Repeat every line from the line containing "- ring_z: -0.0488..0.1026" to the end of the data, exactly. Leave the pictures out.

▶ [DATASET CONTENT]
= = = = =
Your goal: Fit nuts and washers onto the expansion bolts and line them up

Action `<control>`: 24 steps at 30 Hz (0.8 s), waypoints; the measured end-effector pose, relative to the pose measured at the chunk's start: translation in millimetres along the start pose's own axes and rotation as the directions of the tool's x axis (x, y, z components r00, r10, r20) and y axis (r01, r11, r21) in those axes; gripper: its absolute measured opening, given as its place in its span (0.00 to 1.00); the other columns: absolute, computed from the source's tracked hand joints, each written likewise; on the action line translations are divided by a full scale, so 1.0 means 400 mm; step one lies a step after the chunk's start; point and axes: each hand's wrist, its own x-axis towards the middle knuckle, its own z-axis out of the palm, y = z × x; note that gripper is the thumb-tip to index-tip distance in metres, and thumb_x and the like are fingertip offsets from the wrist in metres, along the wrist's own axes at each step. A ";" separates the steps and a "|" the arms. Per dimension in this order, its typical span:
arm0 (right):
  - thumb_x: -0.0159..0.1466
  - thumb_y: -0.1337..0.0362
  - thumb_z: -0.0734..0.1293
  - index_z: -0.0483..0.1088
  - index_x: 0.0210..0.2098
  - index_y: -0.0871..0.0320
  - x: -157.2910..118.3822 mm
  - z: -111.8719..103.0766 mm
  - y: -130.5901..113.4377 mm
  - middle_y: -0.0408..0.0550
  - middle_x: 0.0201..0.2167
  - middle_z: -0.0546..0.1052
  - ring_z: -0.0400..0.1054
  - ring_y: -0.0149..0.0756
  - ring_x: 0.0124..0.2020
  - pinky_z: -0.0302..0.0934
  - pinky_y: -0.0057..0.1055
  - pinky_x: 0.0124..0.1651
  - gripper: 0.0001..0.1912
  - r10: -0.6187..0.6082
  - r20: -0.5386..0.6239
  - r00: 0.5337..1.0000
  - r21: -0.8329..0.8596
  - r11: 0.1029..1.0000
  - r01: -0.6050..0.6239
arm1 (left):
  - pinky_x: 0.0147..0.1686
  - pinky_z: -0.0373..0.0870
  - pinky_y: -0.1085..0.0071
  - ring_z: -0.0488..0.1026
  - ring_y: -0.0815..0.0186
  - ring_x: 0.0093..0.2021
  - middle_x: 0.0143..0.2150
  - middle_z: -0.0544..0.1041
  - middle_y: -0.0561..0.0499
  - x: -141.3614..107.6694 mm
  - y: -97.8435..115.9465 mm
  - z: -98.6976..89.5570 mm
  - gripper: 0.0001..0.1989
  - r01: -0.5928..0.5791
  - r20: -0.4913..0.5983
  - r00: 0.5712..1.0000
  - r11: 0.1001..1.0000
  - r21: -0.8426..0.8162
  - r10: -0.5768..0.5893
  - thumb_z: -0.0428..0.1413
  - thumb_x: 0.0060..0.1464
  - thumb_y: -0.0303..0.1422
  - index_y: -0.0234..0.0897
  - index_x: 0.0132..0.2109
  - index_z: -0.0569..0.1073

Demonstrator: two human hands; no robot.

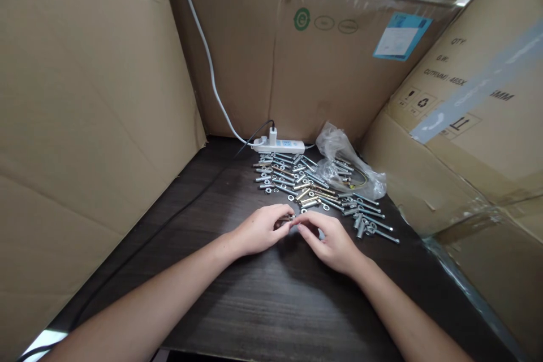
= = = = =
▶ [ANSWER]
  - ring_z: -0.0488..0.1026
  - ring_y: -0.0815..0.0186
  - ring_x: 0.0093..0.2021
  - middle_x: 0.0143..0.2150
  - middle_z: -0.0544..0.1041
  - middle_y: -0.0561..0.0499
  - x: -141.3614..107.6694 mm
  - y: -97.8435..115.9465 mm
  - z: -98.6976..89.5570 mm
  - gripper: 0.0001..0.1989
  - r01: -0.5928..0.5791
  - r20: -0.4913..0.5983
  - r00: 0.5712..1.0000
  - r11: 0.1001..1.0000
  - r21: -0.8426..0.8162
  - r10: -0.5768..0.5893
  - thumb_z: -0.0428..0.1413
  - thumb_x: 0.0060..0.1464
  - thumb_y: -0.0303..0.1422
  - index_y: -0.0234..0.0897
  - index_x: 0.0132..0.2109
  - index_z: -0.0569..0.1073

Demonstrator: two human hands; no robot.

There's no more to this exercise.